Les données radar utilisées proviennent de la campagne internationale
MAP (Mesoscale alpine programme) réalisée en 1999 et dont l'objectif
était d'améliorer les connaissances sur la physique des principaux
risques météorologiques en montagne (fortes pluies, forts vents de
vallée et turbulence d'altitude). Lors de cette campagne, trois radars
Doppler permettant d'évaluer les vitesses de déplacement de l'air à l'intérieur du nuage avaient été utilisés, dont un à double polarisation
permettant de déterminer le contenu microphysique du nuage c'est-à-dire
la nature des hydrométéores qu'il contient. Disposés autour du lac
Majeur, ils avaient permis aux chercheurs d'observer plusieurs systèmes
de précipitations orographiques intenses et ainsi de commencer à
comprendre les rôles respectifs joués par le lac et le massif alpin dans le développement et l'évolution de ces systèmes.
En tant que source d'humidité, le lac favorise un phénomène local de convection en permettant l'enrichissement du contenu en eau du nuage, puis le développement de la pluie par coalescence à basse altitude du fait des mouvements ascendants qui maintiennent en suspension les gouttes d'eau dans le nuage. Les premiers
massifs alpins, en bordure du lac, assurent quant à eux un forçage
orographique qui permet un renforcement rapide des précipitations. En
moins d'une heure, de fortes précipitations peuvent ainsi se développer localement dans un environnement de pluie modérée.

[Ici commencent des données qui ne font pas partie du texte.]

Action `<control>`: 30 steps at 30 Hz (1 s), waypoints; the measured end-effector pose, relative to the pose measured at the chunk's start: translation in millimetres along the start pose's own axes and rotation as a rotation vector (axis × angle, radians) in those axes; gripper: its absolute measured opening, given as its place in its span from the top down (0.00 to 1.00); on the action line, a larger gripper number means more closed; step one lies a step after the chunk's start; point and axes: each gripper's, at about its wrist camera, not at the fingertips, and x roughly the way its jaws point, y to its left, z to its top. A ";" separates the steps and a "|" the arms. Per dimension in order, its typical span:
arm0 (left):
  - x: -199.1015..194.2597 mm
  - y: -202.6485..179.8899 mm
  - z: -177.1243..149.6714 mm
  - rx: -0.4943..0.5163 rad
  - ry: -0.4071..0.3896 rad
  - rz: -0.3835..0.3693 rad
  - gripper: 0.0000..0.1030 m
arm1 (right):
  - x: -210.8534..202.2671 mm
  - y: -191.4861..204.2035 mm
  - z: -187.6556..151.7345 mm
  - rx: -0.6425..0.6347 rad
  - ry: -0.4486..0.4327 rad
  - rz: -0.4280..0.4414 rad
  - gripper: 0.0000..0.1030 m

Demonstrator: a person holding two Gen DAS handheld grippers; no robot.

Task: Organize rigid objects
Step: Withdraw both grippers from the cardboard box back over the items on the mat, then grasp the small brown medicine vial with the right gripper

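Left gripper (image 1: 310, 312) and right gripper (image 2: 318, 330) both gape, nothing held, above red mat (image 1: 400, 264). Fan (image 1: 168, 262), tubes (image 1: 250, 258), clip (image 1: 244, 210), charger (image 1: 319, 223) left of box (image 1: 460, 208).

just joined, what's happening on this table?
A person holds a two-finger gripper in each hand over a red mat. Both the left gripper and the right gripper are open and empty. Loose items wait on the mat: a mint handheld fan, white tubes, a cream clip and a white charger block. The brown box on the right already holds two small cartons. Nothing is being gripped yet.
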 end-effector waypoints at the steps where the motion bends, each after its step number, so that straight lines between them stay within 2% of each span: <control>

Pour compléter ces observations, les trois chercheurs ont réalisé des
simulations, à l'aide du modèle numérique Meso-NH, d'un épisode de
précipitations orographiques intenses qui s'est produit en septembre
1999. Ils ont ainsi pu quantifier les différents types d'hydrométéores
présents au sein du système étudié et décrire précisément les processus
microphysiques impliqués dans leur formation.
Durant la phase d'initiation, les hydrométéores glacés, essentiellement
localisés au-dessus du relief, sont en faible proportion par rapport aux
hydrométéores liquides, lesquels sont plutôt situés au-dessus du lac.
C'est donc une microphysique "chaude", liée au lac, qui caractérise
d'abord le système, les ascendances n'étant pas assez intenses pour
permettre le développement d'hydrométéores glacés à de plus hautes
altitudes.
Durant la phase de développement du système, les précipitations liquides
s'intensifient au-dessus du lac et des premiers reliefs par
renforcement des ascendances convectives (favorisées par la libération
de chaleur latente qui accompagne le processus de solidification au-dessus de l'isotherme 0°C) et orographiques (dues à une modification de trajectoire du vent qui devient davantage perpendiculaire au relief). Les ascendances convectives particulièrement fortes en altitude entraînant l'eau toujours plus haut, la quantité
d'hydrométéores glacés augmente considérablement jusqu'à des altitudes
élevées (10 km) au-dessus des montagnes. C'est donc désormais une
microphysique "froide", liée au relief, qui domine avec une forte
concentration de cristaux de glace au-dessus de 5 km d'altitude, ainsi
que de graupel et de grêle entre 2,5 et 8 km d'altitude. Lors de leur
passage "à travers" l'isotherme 0°C, la fonte des hydrométéores glacés
augmente la quantité de pluie. Le rôle de la phase glace dans le
renforcement des précipitations liquides est ainsi clairement établi
même si la coalescence chaude (autoconversion de gouttelettes nuageuses
en gouttes de pluie et accrétion de gouttelettes par les gouttes) reste un processus actif pour la formation et la croissance de la pluie.
Enfin, le modèle Méso-NH a également permis de mettre en évidence la
présence, en quantité non négligeable et jusqu'à 6 km d'altitude, de
gouttelettes d'eau surfondue trop petites pour être détectées par radar.
Cette information précieuse pour l'étude détaillée des processus
microphysiques illustre à elle seule l'intérêt d'utiliser la
modélisation en complément des observations.